Long-Term Vasodilator Therapy
Conventional therapy included digitalis, diuretics, and supplemental oxygen as needed. In 1990, warfarin was added in all patients after studies in adults showed improved survival.1 10 Before PGI2 became available for long-term use, all patients, ie, acute responders and nonresponders, received conventional therapy, including calcium channel blockers unless adverse effects precluded their use. The daily maintenance dose was based on the hemodynamic response to sublingual nifedipine testing after PGI2 testing.9 Untoward effects that precluded the use of calcium channel blockers included right heart failure during short-term testing or intolerable symptoms, such as nausea, vomiting, dizziness, or headaches, during long-term administration.

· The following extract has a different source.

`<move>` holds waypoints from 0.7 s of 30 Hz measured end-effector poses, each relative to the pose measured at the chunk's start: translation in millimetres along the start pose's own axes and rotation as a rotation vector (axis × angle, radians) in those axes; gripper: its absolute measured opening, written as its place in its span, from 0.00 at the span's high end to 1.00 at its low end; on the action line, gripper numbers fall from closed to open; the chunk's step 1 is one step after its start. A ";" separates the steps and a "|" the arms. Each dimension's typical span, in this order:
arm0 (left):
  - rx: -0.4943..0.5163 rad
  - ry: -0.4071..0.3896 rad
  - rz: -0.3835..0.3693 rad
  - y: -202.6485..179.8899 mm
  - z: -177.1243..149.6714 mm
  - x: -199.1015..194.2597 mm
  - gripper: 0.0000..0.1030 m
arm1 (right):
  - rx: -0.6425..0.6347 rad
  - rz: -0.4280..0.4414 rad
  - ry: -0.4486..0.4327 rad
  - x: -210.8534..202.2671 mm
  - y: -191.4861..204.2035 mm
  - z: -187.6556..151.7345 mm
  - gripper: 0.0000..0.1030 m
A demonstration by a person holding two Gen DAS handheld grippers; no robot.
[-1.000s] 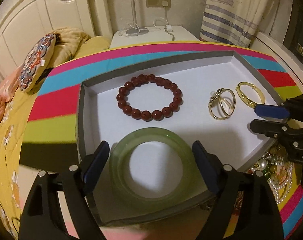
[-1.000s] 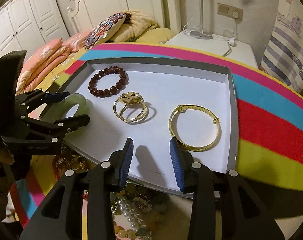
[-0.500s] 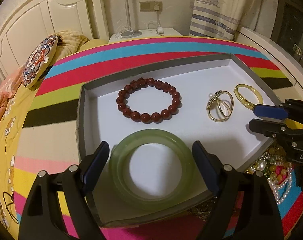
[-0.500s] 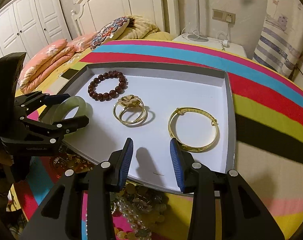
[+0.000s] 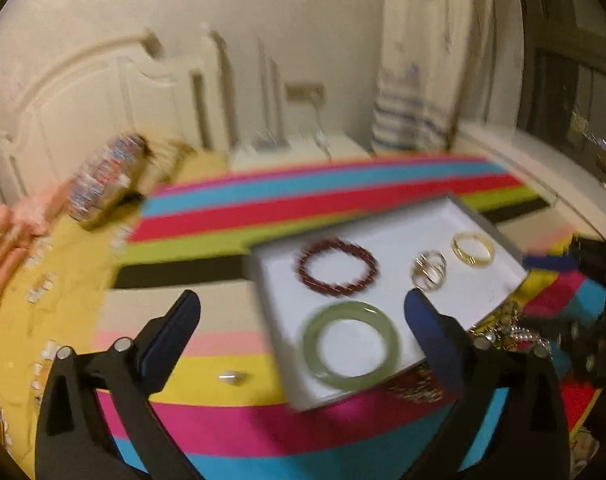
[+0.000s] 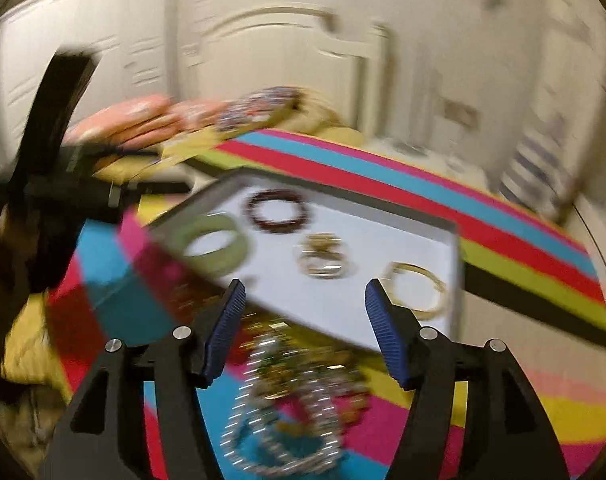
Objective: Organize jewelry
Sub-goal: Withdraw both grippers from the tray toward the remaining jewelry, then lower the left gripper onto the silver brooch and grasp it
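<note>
Risk: both views blurred, left gripper [image 5: 303, 320] and right gripper [image 6: 305, 304] both open and empty, tangled jewelry pile [image 6: 287, 392] below right gripper, tray [image 6: 443, 224] just ahead, so a hasty grab may snag several strands

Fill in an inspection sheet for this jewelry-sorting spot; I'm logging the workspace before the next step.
Surface: striped cloth over a bed, bright bands of colour.
Job's things: white tray holding a red bead bracelet, a green bangle, stacked gold rings and a gold bangle, all lying flat and apart.
Clutter: jewelry pile with pearl strands on the cloth beside the tray; one small pale piece lying alone.
Grippers: left gripper open, empty; right gripper open, empty, above the pile.
Cables: too blurred to tell.
Surroundings: white headboard, pillows, striped curtain; both views motion-blurred.
</note>
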State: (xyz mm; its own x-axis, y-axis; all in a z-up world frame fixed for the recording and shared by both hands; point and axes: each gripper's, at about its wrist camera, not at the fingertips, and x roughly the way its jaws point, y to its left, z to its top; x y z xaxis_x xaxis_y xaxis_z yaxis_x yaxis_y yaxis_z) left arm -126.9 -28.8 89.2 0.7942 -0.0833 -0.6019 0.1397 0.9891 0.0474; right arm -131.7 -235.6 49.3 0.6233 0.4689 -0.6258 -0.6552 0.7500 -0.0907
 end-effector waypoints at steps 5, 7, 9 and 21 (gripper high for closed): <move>-0.088 0.028 0.043 33.0 -33.6 -25.5 0.02 | -0.113 0.038 0.088 21.8 27.0 -9.6 0.54; -0.102 0.056 0.052 41.0 -49.3 -27.3 0.02 | -0.162 0.025 0.120 29.0 37.3 -14.6 0.55; -0.108 0.093 0.045 45.7 -65.6 -28.5 0.02 | -0.219 0.026 0.137 33.6 46.7 -14.0 0.55; -0.051 0.200 -0.020 21.9 -84.4 4.5 0.11 | -0.163 -0.043 0.069 29.0 47.7 -5.9 0.94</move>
State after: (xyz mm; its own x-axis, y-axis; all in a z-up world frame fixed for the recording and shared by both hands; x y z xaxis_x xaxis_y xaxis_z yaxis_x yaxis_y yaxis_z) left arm -170.2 2.8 20.2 0.6575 -0.0825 -0.7489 0.1206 0.9927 -0.0035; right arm -147.4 -189.0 22.3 0.6248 0.4007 -0.6701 -0.6927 0.6804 -0.2391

Long-Term PGI2 Plus Conventional Therapy
PGI2 was administered intravenously in children who failed to improve clinically and hemodynamically on conventional therapy. Calcium channel blockers were included as long as there were no adverse effects. For the infusion of PGI2, a catheter was introduced into a jugular or subclavian vein as described previously3 4 ; PGI2 was delivered continuously via a portable pump. The initial dose ranged from 2 to 10 ng · kg−1 · min−1 (4±2 ng · kg−1 · min−1) and was increased to maintain an optimal therapeutic dose: at 1 year, the dose averaged 78±38 ng · kg−1 · min−1 (n=28); at 2 years, 116±48 ng · kg−1 · min−1 (n=17); and at 3 years, 122±36 ng · kg−1 · min−1 (n=8).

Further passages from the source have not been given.